■ **Description of the task**:
Would you reproduce the entries exactly, including every line?

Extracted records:
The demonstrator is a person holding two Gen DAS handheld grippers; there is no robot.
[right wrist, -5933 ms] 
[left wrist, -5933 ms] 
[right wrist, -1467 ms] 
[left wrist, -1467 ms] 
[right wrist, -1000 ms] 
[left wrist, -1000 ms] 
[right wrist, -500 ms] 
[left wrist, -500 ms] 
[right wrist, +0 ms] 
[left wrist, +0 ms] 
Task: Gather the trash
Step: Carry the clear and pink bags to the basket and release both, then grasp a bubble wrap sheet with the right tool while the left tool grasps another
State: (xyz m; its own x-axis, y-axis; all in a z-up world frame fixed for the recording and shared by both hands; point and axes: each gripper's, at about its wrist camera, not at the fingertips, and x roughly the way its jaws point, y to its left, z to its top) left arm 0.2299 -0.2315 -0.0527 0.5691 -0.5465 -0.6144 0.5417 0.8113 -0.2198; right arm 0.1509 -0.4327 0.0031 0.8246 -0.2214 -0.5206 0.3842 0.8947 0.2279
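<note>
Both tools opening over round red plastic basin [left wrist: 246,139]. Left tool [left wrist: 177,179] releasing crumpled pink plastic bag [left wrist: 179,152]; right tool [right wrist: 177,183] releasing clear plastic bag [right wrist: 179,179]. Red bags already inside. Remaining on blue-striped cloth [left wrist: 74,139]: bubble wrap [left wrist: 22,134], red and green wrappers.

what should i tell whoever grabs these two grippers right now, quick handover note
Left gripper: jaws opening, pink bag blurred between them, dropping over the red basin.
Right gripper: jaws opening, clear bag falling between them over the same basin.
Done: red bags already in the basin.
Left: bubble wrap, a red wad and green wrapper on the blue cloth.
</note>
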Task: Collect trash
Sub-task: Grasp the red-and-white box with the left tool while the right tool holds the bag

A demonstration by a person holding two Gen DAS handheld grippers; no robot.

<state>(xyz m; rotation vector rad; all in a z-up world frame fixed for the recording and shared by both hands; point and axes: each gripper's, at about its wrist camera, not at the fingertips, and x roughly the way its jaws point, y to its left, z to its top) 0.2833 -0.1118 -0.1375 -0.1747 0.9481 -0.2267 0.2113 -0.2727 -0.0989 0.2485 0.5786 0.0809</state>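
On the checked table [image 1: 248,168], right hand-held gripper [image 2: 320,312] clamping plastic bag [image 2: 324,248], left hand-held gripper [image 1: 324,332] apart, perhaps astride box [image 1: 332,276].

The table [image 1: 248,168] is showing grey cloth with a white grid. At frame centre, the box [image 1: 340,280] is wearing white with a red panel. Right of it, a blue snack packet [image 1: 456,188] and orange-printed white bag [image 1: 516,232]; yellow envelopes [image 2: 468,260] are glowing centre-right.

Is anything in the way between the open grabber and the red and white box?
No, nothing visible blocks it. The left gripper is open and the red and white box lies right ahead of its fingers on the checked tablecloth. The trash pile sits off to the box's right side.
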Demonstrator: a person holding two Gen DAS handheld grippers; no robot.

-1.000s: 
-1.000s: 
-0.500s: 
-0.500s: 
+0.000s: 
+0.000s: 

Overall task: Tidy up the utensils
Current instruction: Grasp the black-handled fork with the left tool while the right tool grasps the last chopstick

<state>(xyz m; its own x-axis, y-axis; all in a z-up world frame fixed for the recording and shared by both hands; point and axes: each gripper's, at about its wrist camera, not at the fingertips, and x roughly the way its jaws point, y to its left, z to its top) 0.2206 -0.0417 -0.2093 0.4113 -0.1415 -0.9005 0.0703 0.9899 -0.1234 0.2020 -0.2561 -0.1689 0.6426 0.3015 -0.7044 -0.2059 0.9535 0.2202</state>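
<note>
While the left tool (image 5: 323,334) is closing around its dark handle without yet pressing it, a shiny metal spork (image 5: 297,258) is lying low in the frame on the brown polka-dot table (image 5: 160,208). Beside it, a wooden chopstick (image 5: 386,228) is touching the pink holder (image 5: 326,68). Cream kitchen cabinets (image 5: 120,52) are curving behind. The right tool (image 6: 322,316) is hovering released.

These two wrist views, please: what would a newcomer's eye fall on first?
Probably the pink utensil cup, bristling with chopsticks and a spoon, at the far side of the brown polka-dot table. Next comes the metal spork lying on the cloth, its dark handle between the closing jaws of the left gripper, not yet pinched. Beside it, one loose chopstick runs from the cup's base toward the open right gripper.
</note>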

■ **Output of the exercise**:
The demonstrator is a person holding two Gen DAS handheld grippers; there is no robot.
[right wrist, -5933 ms] 
[left wrist, -5933 ms] 
[right wrist, -1467 ms] 
[left wrist, -1467 ms] 
[right wrist, -1000 ms] 
[left wrist, -1000 ms] 
[right wrist, -500 ms] 
[left wrist, -500 ms] 
[right wrist, +0 ms] 
[left wrist, +0 ms] 
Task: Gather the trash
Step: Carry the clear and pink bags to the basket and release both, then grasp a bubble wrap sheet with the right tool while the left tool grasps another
State: (xyz m; its own x-axis, y-axis; all in a z-up world frame fixed for the recording and shared by both hands; point and axes: each gripper's, at about its wrist camera, not at the fingertips, and x roughly the way its jaws point, y to its left, z to its top) left arm 0.2299 -0.2315 -0.0527 0.5691 -0.5465 -0.6144 0.5417 0.8113 -0.2198; right arm 0.1509 -0.4327 0.0031 0.8246 -0.2214 -0.5206 0.3842 0.8947 0.2279
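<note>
Both tools opening over round red plastic basin [left wrist: 246,139]. Left tool [left wrist: 177,179] releasing crumpled pink plastic bag [left wrist: 179,152]; right tool [right wrist: 177,183] releasing clear plastic bag [right wrist: 179,179]. Red bags already inside. Remaining on blue-striped cloth [left wrist: 74,139]: bubble wrap [left wrist: 22,134], red and green wrappers.

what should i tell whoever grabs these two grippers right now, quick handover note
Left gripper: jaws opening, pink bag blurred between them, dropping over the red basin.
Right gripper: jaws opening, clear bag falling between them over the same basin.
Done: red bags already in the basin.
Left: bubble wrap, a red wad and green wrapper on the blue cloth.
</note>
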Task: Collect trash
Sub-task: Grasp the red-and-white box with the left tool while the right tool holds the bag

A demonstration by a person holding two Gen DAS handheld grippers; no robot.

<state>(xyz m; rotation vector rad; all in a z-up world frame fixed for the recording and shared by both hands; point and axes: each gripper's, at about its wrist camera, not at the fingertips, and x roughly the way its jaws point, y to its left, z to its top) 0.2833 -0.1118 -0.1375 -0.1747 0.9481 -0.2267 0.2113 -0.2727 -0.0989 0.2485 0.5786 0.0809</state>
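On the checked table [image 1: 248,168], right hand-held gripper [image 2: 320,312] clamping plastic bag [image 2: 324,248], left hand-held gripper [image 1: 324,332] apart, perhaps astride box [image 1: 332,276].

The table [image 1: 248,168] is showing grey cloth with a white grid. At frame centre, the box [image 1: 340,280] is wearing white with a red panel. Right of it, a blue snack packet [image 1: 456,188] and orange-printed white bag [image 1: 516,232]; yellow envelopes [image 2: 468,260] are glowing centre-right.

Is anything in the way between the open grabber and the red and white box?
No, nothing visible blocks it. The left gripper is open and the red and white box lies right ahead of its fingers on the checked tablecloth. The trash pile sits off to the box's right side.
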Demonstrator: a person holding two Gen DAS handheld grippers; no robot.

-1.000s: 
-1.000s: 
-0.500s: 
-0.500s: 
+0.000s: 
+0.000s: 

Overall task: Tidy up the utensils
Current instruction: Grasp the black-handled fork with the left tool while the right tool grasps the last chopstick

<state>(xyz m; its own x-axis, y-axis; all in a z-up world frame fixed for the recording and shared by both hands; point and axes: each gripper's, at about its wrist camera, not at the fingertips, and x roughly the way its jaws point, y to its left, z to its top) 0.2206 -0.0417 -0.2093 0.4113 -0.1415 -0.9005 0.0703 0.9899 -0.1234 0.2020 -0.2561 -0.1689 0.6426 0.3015 -0.7044 -0.2059 0.9535 0.2202</state>
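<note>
While the left tool (image 5: 323,334) is closing around its dark handle without yet pressing it, a shiny metal spork (image 5: 297,258) is lying low in the frame on the brown polka-dot table (image 5: 160,208). Beside it, a wooden chopstick (image 5: 386,228) is touching the pink holder (image 5: 326,68). Cream kitchen cabinets (image 5: 120,52) are curving behind. The right tool (image 6: 322,316) is hovering released.

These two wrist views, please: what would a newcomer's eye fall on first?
Probably the pink utensil cup, bristling with chopsticks and a spoon, at the far side of the brown polka-dot table. Next comes the metal spork lying on the cloth, its dark handle between the closing jaws of the left gripper, not yet pinched. Beside it, one loose chopstick runs from the cup's base toward the open right gripper.
</note>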

What the exercise required is now done.